START Records for this task

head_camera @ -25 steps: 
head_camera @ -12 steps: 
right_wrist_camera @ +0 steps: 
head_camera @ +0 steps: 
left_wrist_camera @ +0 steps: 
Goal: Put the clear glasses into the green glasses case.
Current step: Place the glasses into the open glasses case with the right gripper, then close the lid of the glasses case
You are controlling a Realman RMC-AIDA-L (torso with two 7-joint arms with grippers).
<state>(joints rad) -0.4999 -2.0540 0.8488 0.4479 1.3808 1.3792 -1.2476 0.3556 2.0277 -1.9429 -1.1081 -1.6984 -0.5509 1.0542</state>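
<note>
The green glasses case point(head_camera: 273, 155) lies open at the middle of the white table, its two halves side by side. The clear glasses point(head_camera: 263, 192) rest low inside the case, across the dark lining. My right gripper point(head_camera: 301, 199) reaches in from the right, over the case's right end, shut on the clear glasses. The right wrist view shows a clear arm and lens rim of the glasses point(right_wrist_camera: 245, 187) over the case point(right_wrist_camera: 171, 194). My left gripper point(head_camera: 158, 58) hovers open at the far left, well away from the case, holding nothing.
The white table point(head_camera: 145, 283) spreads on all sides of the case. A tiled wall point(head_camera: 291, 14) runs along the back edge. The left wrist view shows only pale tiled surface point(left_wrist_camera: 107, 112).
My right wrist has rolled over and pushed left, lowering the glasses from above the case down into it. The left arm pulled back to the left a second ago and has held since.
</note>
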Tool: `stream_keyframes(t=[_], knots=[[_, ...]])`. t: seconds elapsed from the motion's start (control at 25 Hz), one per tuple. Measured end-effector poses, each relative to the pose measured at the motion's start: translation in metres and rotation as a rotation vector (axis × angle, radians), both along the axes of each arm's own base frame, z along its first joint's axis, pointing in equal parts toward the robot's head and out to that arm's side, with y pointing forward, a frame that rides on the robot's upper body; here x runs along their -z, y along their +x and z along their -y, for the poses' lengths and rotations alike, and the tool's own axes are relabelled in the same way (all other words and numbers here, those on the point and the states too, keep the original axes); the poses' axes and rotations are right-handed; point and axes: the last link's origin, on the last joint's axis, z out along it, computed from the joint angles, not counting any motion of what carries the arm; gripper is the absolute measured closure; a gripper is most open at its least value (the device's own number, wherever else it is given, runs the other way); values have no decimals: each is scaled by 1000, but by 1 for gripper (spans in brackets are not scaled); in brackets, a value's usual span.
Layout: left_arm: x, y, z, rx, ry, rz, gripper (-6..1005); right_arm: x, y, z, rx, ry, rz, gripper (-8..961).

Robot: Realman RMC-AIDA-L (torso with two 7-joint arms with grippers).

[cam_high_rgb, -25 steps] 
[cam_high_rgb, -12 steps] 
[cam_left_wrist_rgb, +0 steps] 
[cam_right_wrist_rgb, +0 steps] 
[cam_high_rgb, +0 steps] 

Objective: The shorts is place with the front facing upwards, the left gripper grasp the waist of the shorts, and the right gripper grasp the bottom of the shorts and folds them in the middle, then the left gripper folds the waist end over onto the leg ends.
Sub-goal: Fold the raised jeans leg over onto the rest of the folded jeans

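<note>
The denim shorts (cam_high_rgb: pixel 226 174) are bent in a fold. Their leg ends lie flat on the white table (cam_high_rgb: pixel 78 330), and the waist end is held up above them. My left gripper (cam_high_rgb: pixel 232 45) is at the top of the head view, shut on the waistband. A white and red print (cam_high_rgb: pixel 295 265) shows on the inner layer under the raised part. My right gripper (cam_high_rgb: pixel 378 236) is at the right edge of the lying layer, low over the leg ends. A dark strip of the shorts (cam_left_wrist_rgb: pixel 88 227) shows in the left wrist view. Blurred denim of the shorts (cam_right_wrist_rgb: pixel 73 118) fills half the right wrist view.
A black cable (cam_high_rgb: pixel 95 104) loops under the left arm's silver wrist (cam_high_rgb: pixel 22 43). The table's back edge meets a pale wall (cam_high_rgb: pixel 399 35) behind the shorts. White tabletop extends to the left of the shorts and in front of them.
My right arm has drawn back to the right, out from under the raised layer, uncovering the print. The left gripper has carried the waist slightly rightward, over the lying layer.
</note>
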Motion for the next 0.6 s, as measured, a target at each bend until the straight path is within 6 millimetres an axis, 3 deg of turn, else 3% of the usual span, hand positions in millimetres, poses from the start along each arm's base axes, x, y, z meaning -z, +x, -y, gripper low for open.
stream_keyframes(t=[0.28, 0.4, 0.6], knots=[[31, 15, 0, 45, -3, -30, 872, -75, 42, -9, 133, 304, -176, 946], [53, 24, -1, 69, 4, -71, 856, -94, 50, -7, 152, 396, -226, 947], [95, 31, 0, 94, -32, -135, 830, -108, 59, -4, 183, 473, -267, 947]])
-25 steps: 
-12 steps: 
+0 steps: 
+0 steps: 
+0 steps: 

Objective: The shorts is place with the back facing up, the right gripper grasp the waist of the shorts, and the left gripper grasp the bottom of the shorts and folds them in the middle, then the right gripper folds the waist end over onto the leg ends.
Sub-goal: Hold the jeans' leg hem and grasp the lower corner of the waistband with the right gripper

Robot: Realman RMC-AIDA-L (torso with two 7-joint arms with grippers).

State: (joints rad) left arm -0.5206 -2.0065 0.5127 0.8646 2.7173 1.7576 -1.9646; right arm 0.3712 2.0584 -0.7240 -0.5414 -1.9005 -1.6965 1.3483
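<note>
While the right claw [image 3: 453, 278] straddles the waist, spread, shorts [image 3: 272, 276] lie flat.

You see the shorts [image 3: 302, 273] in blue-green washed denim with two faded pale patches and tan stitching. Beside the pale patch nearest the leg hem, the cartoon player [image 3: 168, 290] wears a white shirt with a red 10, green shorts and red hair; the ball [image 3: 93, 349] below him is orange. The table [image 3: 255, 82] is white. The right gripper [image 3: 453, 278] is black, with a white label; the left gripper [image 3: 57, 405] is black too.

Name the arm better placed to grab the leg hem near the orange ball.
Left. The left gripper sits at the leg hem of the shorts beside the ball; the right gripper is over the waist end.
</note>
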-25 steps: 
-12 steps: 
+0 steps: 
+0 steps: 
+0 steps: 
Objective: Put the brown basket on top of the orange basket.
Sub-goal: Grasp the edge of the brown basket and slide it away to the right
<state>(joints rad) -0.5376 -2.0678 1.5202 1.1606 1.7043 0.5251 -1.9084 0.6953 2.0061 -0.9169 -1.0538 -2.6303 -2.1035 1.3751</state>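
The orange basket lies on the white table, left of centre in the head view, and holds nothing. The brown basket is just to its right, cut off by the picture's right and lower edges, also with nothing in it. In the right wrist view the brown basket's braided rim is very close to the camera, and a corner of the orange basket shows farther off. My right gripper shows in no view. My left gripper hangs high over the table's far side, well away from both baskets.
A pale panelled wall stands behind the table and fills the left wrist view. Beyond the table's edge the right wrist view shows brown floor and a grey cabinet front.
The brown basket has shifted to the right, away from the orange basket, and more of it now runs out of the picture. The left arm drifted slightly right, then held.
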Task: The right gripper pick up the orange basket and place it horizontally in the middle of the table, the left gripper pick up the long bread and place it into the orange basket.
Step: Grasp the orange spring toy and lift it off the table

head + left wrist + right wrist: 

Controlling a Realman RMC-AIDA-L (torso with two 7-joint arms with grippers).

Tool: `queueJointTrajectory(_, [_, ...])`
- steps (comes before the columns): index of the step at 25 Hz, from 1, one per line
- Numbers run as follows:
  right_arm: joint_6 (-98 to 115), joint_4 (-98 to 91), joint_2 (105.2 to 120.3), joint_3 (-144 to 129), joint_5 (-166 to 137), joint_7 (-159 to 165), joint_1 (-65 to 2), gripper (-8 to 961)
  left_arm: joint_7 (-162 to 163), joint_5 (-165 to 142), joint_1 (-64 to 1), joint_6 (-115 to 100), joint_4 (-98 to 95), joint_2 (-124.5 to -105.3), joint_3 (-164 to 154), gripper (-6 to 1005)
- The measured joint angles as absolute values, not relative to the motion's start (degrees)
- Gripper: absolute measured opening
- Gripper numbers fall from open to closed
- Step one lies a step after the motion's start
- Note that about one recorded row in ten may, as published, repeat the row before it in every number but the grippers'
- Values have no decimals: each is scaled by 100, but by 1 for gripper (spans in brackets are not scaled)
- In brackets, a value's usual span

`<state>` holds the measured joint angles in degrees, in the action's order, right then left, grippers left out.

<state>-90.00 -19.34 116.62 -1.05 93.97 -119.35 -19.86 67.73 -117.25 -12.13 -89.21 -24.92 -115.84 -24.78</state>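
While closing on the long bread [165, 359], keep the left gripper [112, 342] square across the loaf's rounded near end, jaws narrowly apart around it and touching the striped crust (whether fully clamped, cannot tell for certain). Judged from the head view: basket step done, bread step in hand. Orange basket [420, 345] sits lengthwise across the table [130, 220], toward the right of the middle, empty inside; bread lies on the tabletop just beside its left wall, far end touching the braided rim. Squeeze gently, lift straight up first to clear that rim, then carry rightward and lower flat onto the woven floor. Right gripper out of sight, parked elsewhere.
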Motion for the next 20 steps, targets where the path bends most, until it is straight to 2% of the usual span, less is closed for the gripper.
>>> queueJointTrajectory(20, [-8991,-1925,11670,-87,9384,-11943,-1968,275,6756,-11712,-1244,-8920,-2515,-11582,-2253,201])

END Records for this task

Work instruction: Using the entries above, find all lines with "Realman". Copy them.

Worked solution:
You are controlling a Realman RMC-AIDA-L (torso with two 7-joint arms with grippers).
Robot: Realman RMC-AIDA-L (torso with two 7-joint arms with grippers).
Robot: Realman RMC-AIDA-L (torso with two 7-joint arms with grippers).
Controlling a Realman RMC-AIDA-L (torso with two 7-joint arms with grippers).

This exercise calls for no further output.